# Roxtar's loft complete with...........



## Lovebirds (Sep 6, 2002)

birds!!  Just got home from taking Jason some babies. His loft is finished and is beginning to get stocked. I'll be letting him post pictures from here on out. Welcome to the world of racing Jason and family.........


----------



## Lovebirds (Sep 6, 2002)

and the new babies...........


----------



## TerriB (Nov 16, 2003)

What a welcoming looking loft! Those young birds look like they are settling in very nicely. Great job!!!


----------



## abisai (Jan 30, 2007)

Really nice loft . . .Congrats, is that a cement floor?


----------



## Whitefeather (Sep 2, 2002)

Great job Renee.  
Thanks for posting pictures.

I especially love the second pic in the second post.

"_For goodness sake, we're having our picture taken, *WHY* are you preening *NOW*?" _  
Gotta love some of these expressions.

Wishing you the best with your beautiful new loft & stunning pijjies, Jason.  

Cindy


----------



## Lovebirds (Sep 6, 2002)

abisai said:


> Really nice loft . . .Congrats, is that a cement floor?


No, just freshly painted with little poop on it........for now....


----------



## Skyeking (Jan 17, 2003)

Lovebirds said:


> No, just freshly painted with little poop on it........for now....



Well...the birds definitely feel at home then.  

That is such a nice clean and friendly loft, I'm sure the birds are enjoying it. I love when my loft was new, I have never seen it so spotless again.

The babies are adorable.

Is that another aviary on the bottom, where the panel is missing, hard to tell?


----------



## Lovebirds (Sep 6, 2002)

Trees Gray said:


> Is that another aviary on the bottom, where the panel is missing, hard to tell?

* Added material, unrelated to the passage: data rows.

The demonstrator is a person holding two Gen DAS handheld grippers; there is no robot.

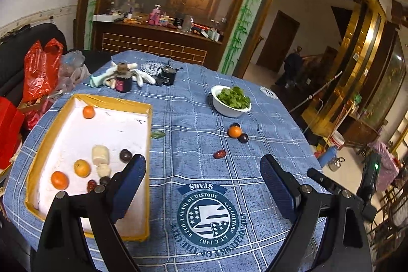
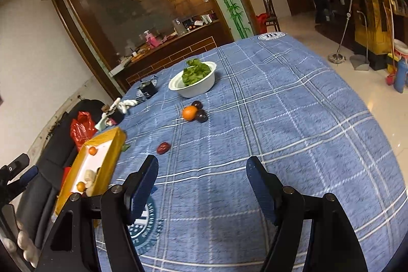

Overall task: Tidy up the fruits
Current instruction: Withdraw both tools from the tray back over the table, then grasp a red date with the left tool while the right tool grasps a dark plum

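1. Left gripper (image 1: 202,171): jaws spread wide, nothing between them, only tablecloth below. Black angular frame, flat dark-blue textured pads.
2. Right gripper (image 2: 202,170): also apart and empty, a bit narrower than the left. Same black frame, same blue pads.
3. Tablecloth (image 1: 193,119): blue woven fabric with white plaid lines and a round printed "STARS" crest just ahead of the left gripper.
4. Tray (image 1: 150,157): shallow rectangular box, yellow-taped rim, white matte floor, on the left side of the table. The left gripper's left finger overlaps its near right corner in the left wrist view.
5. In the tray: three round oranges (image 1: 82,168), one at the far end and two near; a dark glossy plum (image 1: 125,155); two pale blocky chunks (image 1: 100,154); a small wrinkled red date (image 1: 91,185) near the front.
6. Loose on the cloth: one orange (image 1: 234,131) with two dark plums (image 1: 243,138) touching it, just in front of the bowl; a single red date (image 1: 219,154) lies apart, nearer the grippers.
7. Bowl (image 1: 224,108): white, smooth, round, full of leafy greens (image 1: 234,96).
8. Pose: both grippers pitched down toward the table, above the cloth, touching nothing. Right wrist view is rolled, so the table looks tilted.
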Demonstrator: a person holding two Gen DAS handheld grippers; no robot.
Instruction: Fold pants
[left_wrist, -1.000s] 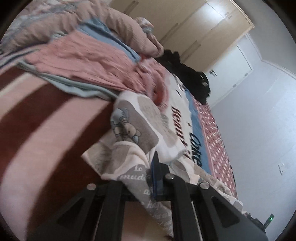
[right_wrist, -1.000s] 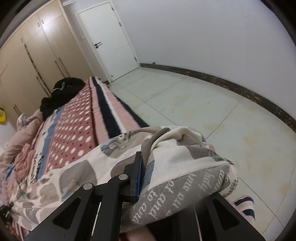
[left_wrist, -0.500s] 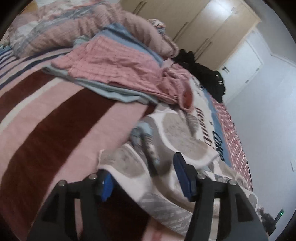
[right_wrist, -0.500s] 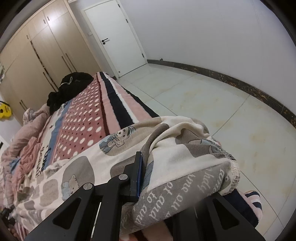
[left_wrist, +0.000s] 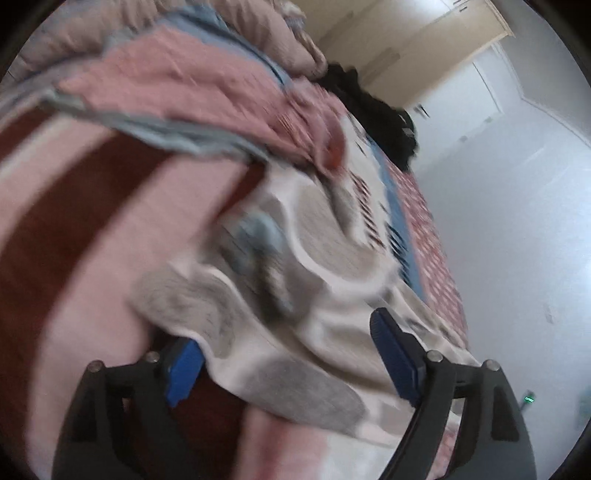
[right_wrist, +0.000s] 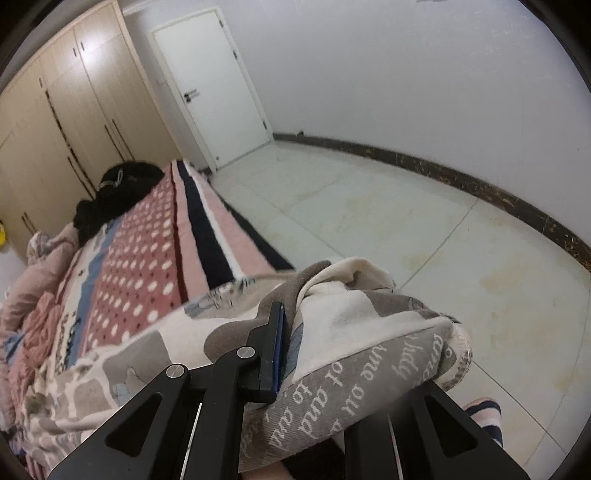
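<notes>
The pants are cream and grey with cartoon bears and lettering, spread along the striped bed. My left gripper is open, its blue pads on either side of one end of the pants lying on the blanket. The view is blurred. My right gripper is shut on the other end of the pants, bunched over the fingers near the bed's edge. Only the left finger shows; the right one is hidden under cloth.
A pile of pink and blue clothes lies at the head of the bed. A black garment sits at the far end. Wardrobes and a white door stand beyond. Tiled floor lies right of the bed.
My left gripper has let go of the pants and opened wide, its end now lying on the blanket. My right gripper stays shut on its end and has shifted slightly.
</notes>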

No, those are sliding windows down there. We opened one so you could see the two sides....one opened, one closed. It's just wired.


----------



## TAWhatley (Mar 6, 2001)

Very, very nice job on the new loft, and, of course, the babies are gorgeous!

Terry


----------



## Maggie-NC (Jun 22, 2005)

Renee, everything looks great - loft and babies. I know Roxtar is thrilled with his newest additions. Yall did good!


----------



## Lovebirds (Sep 6, 2002)

Lady Tarheel said:


> Renee, everything looks great - loft and babies. I know Roxtar is thrilled with his newest additions. Yall did good!


Thank ya Ma'am............we try hard..........


----------



## Skyeking (Jan 17, 2003)

Lovebirds said:


> No, those are sliding windows down there. We opened one so you could see the two sides....one opened, one closed. It's just wired.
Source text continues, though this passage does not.